• What the task asks: Using the listing below, show all lines that hold the word "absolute".

Start of Material provided

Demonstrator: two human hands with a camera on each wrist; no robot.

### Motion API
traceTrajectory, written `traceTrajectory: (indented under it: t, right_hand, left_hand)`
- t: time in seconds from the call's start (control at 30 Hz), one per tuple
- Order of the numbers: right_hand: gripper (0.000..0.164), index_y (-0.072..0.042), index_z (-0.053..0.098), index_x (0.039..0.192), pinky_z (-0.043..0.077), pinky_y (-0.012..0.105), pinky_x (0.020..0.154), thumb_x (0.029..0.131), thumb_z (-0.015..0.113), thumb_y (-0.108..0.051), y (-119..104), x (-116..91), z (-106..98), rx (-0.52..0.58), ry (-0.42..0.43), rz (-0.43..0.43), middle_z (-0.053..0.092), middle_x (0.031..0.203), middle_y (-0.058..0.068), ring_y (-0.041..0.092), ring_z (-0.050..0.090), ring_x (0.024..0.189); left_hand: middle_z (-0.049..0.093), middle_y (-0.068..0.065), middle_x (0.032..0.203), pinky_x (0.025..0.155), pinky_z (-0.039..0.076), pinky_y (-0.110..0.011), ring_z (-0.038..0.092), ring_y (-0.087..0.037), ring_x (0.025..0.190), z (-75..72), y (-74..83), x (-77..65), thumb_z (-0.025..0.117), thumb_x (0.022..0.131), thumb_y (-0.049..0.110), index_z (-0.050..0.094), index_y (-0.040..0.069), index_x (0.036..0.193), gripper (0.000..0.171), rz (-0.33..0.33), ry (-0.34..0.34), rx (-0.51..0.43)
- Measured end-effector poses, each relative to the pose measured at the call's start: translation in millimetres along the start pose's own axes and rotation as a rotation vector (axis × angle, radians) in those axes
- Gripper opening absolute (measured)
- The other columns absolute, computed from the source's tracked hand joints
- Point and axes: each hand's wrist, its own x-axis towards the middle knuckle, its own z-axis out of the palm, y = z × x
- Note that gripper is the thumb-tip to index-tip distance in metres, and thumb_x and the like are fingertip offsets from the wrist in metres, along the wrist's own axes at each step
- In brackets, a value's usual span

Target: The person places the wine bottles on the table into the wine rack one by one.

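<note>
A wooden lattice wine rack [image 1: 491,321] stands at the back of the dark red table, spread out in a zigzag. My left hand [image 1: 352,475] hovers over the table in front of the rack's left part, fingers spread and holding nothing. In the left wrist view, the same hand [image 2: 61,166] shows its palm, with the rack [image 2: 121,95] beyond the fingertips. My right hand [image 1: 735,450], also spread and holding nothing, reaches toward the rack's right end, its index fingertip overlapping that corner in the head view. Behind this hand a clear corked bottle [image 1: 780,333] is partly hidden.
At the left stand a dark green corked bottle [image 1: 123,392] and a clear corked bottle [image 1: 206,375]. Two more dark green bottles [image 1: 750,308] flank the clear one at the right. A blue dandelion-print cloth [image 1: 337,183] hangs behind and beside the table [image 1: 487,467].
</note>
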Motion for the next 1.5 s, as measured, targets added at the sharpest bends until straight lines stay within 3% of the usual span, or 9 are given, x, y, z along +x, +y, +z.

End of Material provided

• Exercise response:
- Gripper opening absolute (measured)
- The other columns absolute, computed from the source's tracked hand joints

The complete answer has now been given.